TASK STATEMENT> List all the lines in these records that hold "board".

----------------------------------------

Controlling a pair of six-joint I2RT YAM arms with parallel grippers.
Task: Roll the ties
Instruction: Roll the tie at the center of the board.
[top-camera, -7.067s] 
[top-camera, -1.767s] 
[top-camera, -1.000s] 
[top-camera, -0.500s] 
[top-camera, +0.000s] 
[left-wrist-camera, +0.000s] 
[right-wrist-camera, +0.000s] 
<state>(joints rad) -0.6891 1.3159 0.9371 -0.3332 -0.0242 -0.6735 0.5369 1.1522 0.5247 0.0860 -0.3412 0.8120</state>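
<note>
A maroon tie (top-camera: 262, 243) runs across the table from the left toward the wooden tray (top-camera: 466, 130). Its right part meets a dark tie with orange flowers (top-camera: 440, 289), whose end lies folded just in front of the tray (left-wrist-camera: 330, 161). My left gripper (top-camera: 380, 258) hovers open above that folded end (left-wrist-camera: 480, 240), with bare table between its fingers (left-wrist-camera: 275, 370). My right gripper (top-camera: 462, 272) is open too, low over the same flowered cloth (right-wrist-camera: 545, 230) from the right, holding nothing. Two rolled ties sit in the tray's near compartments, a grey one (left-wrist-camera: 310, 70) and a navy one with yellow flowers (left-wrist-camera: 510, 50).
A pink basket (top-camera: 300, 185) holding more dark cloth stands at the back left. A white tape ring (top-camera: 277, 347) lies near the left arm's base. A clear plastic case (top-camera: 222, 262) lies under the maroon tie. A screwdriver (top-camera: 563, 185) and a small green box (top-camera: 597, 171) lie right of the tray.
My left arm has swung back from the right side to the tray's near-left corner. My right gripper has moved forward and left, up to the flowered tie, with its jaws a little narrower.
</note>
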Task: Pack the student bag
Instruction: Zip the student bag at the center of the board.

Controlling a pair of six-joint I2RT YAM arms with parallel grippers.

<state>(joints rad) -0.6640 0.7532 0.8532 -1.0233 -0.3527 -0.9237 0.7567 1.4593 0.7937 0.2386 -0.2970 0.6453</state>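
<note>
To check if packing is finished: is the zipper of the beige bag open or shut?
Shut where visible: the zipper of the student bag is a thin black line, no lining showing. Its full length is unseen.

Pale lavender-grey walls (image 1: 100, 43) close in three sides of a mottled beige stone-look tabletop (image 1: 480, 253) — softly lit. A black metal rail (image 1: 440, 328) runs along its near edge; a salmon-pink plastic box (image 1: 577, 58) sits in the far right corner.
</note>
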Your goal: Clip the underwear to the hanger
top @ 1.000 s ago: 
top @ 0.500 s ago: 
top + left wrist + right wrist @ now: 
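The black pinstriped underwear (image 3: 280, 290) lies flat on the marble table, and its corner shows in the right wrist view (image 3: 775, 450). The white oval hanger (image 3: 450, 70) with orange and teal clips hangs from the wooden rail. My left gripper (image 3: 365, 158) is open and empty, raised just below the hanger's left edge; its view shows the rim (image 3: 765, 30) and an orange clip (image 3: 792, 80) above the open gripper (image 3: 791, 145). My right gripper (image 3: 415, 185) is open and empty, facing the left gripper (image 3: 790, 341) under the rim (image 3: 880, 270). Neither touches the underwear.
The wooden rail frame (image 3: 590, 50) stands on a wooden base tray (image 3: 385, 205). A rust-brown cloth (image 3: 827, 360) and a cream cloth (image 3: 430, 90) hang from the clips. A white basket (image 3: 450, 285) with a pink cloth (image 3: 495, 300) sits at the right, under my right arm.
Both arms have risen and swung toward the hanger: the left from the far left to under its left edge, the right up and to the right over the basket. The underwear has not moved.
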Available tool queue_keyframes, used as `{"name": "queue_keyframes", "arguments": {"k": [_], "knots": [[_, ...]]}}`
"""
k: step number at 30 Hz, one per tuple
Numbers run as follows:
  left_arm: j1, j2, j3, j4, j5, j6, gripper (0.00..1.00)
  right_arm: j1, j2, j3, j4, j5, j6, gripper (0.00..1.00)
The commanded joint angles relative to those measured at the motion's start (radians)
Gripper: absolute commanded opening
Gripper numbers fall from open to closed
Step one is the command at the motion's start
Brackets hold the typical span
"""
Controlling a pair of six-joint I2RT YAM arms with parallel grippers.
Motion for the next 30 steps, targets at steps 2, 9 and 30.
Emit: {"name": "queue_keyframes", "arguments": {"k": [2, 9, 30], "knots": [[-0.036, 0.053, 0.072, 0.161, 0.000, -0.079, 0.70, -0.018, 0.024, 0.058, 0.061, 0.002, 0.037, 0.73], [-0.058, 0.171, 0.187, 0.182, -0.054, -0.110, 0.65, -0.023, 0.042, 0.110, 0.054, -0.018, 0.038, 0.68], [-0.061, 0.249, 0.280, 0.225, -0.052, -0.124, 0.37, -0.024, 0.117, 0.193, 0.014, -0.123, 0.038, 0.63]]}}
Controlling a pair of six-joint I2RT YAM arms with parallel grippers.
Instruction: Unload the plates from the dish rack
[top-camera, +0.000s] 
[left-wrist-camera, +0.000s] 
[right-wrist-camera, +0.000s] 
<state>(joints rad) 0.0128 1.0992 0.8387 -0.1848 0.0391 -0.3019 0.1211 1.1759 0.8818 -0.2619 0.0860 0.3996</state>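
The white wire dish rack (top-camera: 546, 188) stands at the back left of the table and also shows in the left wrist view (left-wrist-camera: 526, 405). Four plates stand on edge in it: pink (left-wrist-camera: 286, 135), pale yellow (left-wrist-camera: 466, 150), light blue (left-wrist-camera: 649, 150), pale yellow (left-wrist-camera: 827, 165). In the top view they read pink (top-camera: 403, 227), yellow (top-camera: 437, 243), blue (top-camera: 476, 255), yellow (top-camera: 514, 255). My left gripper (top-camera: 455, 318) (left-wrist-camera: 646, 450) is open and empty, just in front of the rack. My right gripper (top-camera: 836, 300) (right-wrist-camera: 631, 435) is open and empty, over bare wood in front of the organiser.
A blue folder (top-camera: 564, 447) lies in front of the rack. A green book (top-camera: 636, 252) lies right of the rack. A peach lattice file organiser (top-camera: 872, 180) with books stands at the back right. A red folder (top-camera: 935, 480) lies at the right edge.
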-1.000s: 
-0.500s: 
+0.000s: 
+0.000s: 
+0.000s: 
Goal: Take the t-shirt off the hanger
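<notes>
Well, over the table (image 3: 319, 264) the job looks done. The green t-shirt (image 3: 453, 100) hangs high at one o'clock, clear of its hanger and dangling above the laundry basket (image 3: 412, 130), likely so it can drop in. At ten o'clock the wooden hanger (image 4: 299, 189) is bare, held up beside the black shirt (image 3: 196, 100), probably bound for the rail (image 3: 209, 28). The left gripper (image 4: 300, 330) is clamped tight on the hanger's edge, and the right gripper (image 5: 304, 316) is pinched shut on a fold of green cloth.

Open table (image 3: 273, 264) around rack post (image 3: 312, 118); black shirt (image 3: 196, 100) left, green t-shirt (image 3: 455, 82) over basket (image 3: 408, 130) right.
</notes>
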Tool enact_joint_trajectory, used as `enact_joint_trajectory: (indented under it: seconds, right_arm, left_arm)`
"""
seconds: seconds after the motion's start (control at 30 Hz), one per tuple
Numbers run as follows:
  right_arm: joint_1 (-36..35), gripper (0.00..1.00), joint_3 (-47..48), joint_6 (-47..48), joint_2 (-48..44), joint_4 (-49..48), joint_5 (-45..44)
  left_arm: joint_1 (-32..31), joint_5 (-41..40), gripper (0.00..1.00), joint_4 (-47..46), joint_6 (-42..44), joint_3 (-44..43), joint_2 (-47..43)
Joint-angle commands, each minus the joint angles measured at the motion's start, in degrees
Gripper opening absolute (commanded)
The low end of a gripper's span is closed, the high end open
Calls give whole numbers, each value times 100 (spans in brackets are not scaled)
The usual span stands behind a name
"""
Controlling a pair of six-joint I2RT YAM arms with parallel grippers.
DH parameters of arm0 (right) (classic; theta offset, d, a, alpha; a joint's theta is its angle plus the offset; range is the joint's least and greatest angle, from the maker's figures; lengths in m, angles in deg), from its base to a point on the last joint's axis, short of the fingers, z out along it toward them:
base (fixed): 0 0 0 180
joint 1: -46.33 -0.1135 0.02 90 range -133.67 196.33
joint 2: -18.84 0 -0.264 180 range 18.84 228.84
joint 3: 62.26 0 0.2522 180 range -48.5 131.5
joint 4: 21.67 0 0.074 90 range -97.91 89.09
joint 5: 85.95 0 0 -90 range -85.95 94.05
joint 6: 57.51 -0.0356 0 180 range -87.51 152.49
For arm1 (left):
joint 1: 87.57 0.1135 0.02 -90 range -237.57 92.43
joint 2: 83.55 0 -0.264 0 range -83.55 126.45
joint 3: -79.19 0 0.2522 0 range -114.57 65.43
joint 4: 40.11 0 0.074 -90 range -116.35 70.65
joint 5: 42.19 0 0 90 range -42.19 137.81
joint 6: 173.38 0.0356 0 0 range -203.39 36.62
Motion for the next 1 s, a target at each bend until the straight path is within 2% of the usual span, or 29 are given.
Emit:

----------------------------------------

ANSWER TO THIS EXERCISE>
Instruction: Roll the tie at the center of the board.
Instruction: Zip the student bag at the center of the board.

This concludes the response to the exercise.